Return all lines of the listing below that carry the word "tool".

■ **Data records**:
=== Begin Enclosure ===

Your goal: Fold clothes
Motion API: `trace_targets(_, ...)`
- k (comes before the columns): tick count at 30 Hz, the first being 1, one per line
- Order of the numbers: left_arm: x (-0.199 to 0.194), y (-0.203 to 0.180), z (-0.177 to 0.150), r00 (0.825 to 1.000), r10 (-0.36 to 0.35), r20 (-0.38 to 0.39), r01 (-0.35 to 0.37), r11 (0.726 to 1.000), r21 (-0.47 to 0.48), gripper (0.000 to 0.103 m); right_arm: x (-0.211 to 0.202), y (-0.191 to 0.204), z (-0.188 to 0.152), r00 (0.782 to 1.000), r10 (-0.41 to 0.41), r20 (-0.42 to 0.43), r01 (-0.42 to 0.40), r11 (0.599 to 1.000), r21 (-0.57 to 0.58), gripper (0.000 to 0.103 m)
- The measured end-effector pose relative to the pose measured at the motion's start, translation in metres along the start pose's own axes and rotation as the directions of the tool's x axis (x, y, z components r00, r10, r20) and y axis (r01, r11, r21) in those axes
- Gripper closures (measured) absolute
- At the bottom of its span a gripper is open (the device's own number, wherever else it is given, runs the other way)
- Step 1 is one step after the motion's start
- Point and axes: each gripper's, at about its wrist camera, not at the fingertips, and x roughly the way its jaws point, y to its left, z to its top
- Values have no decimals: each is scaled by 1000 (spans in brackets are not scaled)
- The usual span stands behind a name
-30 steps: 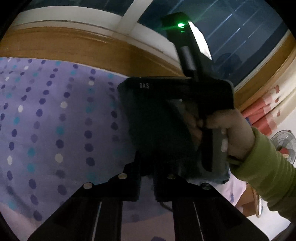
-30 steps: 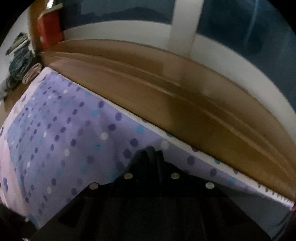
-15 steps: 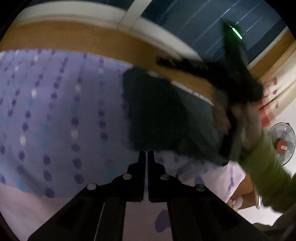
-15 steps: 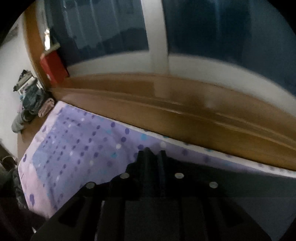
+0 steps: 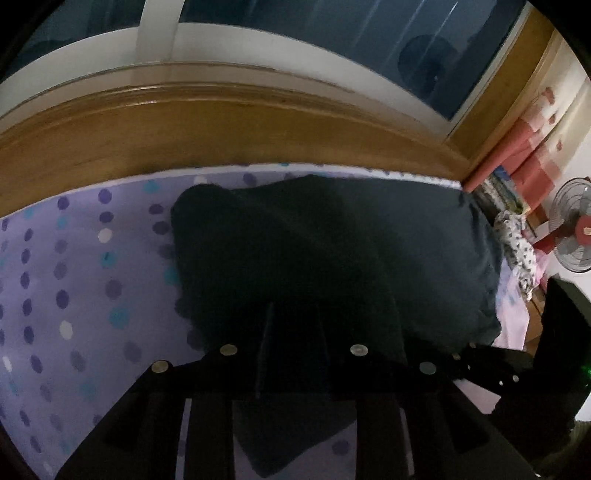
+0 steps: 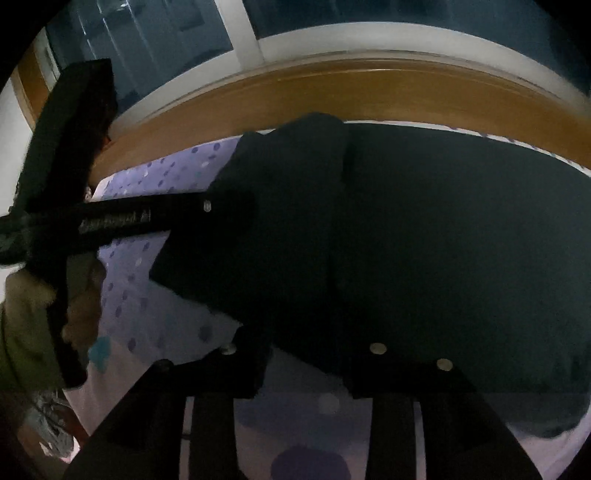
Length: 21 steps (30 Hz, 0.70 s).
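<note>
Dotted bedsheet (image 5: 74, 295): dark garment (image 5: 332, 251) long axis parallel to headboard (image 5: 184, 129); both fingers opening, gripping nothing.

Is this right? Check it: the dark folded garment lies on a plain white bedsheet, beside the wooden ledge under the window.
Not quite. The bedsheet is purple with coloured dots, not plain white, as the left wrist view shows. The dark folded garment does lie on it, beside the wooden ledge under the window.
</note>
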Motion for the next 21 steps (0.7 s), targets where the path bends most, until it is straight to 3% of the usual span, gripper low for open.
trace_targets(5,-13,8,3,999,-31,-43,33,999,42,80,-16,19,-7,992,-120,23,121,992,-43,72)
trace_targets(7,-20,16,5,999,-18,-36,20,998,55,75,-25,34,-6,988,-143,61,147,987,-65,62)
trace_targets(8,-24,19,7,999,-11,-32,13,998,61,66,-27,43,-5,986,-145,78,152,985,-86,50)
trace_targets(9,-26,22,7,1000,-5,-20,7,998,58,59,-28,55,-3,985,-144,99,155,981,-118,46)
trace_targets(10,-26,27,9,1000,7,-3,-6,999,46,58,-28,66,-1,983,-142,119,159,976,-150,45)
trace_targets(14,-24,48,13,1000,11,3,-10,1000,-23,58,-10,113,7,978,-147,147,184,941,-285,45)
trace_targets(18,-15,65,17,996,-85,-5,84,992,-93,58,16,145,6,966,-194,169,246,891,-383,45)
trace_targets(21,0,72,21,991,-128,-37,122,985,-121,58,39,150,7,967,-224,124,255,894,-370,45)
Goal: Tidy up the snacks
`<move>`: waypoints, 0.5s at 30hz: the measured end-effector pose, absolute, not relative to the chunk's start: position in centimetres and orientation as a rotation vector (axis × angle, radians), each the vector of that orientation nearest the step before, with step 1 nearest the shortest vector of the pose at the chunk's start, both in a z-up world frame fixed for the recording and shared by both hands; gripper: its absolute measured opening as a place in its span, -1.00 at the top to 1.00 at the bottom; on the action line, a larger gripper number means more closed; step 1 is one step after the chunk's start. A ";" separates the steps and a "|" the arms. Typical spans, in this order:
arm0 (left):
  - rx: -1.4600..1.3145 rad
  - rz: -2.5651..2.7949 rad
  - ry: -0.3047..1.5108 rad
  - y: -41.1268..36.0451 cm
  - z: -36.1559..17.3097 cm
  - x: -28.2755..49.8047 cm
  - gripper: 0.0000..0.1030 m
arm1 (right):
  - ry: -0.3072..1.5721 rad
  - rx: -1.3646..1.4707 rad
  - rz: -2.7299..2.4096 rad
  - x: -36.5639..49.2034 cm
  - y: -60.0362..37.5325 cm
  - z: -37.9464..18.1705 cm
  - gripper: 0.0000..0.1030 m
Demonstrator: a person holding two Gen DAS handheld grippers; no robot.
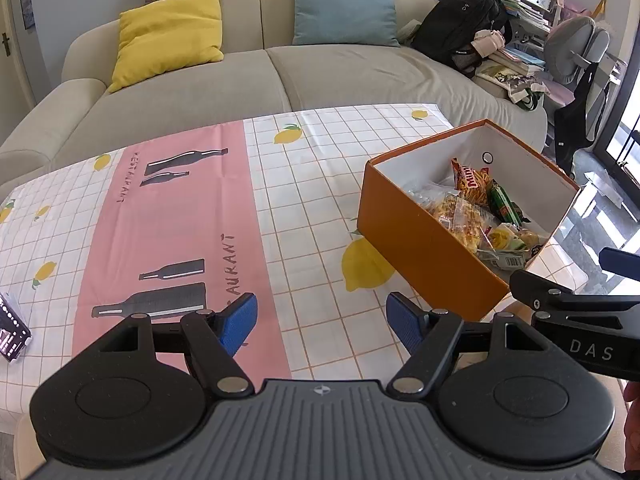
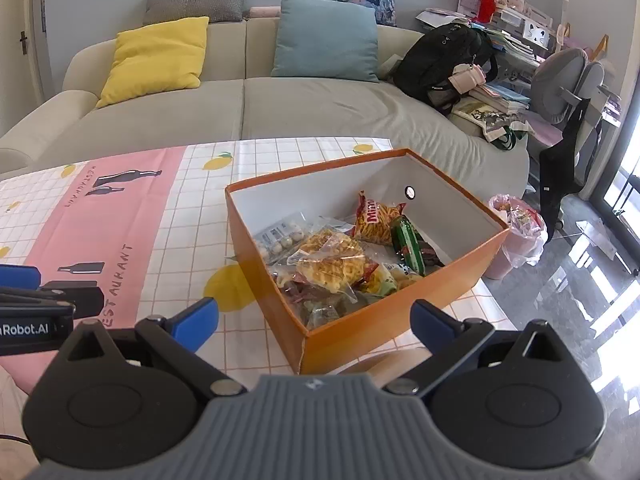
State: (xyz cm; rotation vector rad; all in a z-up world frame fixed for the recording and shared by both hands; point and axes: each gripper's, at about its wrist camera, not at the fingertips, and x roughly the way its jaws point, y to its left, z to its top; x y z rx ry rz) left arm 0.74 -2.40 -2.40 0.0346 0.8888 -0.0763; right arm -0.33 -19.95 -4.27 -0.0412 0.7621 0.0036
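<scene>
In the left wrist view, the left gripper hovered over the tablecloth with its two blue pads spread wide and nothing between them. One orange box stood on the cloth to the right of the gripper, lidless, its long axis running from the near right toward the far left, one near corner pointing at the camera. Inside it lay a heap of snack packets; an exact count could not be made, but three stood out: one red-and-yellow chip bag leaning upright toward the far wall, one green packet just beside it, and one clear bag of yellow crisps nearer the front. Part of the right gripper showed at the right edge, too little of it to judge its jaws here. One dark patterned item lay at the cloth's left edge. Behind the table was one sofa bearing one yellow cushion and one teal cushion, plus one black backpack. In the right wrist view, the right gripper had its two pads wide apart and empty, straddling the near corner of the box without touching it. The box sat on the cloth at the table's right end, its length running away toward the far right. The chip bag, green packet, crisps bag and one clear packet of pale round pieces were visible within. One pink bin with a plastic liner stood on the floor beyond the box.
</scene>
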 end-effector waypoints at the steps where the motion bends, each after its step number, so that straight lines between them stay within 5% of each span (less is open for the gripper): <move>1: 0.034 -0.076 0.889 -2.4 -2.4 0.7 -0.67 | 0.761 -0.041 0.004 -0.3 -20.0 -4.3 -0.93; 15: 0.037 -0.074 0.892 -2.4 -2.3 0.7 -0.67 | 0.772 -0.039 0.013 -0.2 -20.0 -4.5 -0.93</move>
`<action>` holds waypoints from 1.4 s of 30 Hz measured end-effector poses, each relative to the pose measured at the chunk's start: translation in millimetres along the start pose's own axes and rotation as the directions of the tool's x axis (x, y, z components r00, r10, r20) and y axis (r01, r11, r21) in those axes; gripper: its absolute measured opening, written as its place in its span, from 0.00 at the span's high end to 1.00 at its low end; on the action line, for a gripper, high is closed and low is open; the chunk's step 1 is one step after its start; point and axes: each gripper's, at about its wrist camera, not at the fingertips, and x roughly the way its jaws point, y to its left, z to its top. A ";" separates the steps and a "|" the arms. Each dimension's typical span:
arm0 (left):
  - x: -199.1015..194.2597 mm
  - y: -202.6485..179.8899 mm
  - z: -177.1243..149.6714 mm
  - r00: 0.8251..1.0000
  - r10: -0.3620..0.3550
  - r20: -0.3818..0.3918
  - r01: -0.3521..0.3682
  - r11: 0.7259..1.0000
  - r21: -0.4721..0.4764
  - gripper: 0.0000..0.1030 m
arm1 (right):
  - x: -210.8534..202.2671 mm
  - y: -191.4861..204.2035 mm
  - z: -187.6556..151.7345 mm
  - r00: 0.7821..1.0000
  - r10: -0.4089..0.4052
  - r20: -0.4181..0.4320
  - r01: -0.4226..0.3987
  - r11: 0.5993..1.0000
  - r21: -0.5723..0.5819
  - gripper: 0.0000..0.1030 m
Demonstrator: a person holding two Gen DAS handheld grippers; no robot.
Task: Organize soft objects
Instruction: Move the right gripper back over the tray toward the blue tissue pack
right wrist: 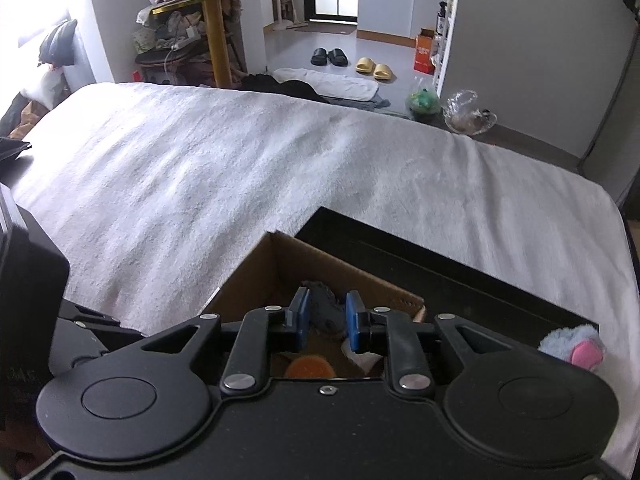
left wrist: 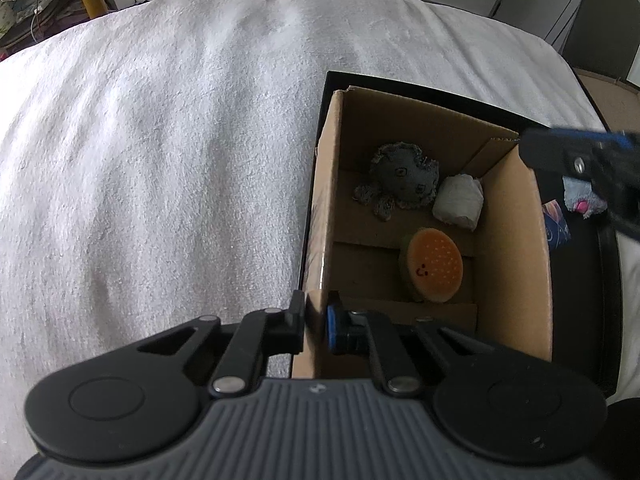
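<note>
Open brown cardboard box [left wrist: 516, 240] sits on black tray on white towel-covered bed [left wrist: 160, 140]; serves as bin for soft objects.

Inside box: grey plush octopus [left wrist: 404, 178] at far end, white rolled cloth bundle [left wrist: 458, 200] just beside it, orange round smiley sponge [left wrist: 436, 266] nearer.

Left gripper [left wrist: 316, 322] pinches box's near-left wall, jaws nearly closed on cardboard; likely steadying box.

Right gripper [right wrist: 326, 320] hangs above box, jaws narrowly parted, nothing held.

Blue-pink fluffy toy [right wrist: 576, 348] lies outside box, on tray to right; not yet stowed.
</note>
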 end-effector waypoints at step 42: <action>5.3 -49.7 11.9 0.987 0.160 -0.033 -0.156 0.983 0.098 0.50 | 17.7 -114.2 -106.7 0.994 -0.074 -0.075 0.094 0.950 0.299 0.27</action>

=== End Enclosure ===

■ **Solution to this exercise**:
- The measured end-effector pose relative to the pose measured at the motion's start, translation in metres along the start pose's own axes and rotation as the directions of the tool's x axis (x, y, z components r00, r10, r20) and y axis (r01, r11, r21) in those axes
`<action>` holds waypoints from 1.4 s of 30 Hz measured end-effector poses, each relative to the pose measured at the chunk's start: translation in millimetres along the start pose's own axes and rotation as the directions of the tool's x axis (x, y, z components r00, r10, r20) and y axis (r01, r11, r21) in those axes; gripper: its absolute measured opening, written as its place in its span, from 0.00 at the span's high end to 1.00 at its low end; on the action line, for a gripper, high is closed and low is open; the chunk's step 1 is one step after its start; point and axes: each gripper's, at about its wrist camera, not at the fingertips, and x roughly the way its jaws point, y to its left, z to its top. A ";" separates the steps and a "|" the arms. Each dimension's typical span:

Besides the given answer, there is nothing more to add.